In mergers and acquisitions (M&A) transactions, ensuring transparency and managing financial risk are key factors to ensure success. One of the key tools to achieve this goal is the Payoff Letter. This is a document provided by the creditors of the target company, confirming the remaining amount of debt, the terms of payment, and a commitment to release the financial obligations after the debt is paid in full. The payoff letter serves as a protection mechanism for the buyer, helping to ensure that the target company does not leave behind unexpected financial liabilities after the transaction is completed.

1. What is a payoff letter?
A payoff letter is a legal document provided by the creditors (or their representatives, such as a bank or financial institution) of the target company in an M&A transaction. This document typically includes the following information:
- Remaining debt amount: The total amount of debt (including principal, accrued interest, and related expenses) that needs to be paid in order to fully release the debt obligations.
- Liens release: Confirmation that after payment, liens, mortgages, or other restrictions on the company's assets will be released.
- Payment instructions: Details of the payment method, such as a bank account, transfer method, or other agreed method.
In M&A transactions, the payoff letter plays an important role in ensuring that the acquirer is not liable for the target company's undisclosed or unpaid debts. In addition, the payoff letter also provides transparency about the financial status of the target company, helping the buyer accurately assess the transaction value. At the same time, the payoff letter also helps to meet the closing conditions, ensuring that the transaction is completed without any legal or financial obstacles.
2. The role of payoff letters in M&A transactions
Payoff letters play a variety of important roles in M&A transactions, from financial risk management to legal compliance support.

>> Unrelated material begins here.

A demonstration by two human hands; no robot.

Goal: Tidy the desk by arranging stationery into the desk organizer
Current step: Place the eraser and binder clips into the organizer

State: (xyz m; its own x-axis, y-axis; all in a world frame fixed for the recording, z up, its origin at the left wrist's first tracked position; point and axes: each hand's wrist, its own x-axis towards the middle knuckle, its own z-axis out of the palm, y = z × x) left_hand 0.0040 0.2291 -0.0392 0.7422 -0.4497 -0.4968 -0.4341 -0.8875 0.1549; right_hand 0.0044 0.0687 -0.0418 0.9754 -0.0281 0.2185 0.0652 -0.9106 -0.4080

Below are the main roles of a payoff letter.
2.1. Financial risk management
One of the biggest risks in M&A deals is the possibility that the target company has undisclosed debts or liens on assets that have not been released. Payoff letters help mitigate this risk by:
First, verify the exact amount owed by the target company
The letter provides a specific figure on the total debt, including interest rates and related expenses, helping the buyer accurately predict financial obligations.
Secondly, the commitment to release debt obligations
By requiring creditors to confirm that the liens will be released after payment, the buyer ensures that the target company no longer has legal or financial restrictions on the assets.
Third, prevent unexpected responsibilities from arising
A payoff letter ensures that the remaining parties after the merger or the buyer do not face payment demands from creditors that were not previously disclosed during M&A proceedings.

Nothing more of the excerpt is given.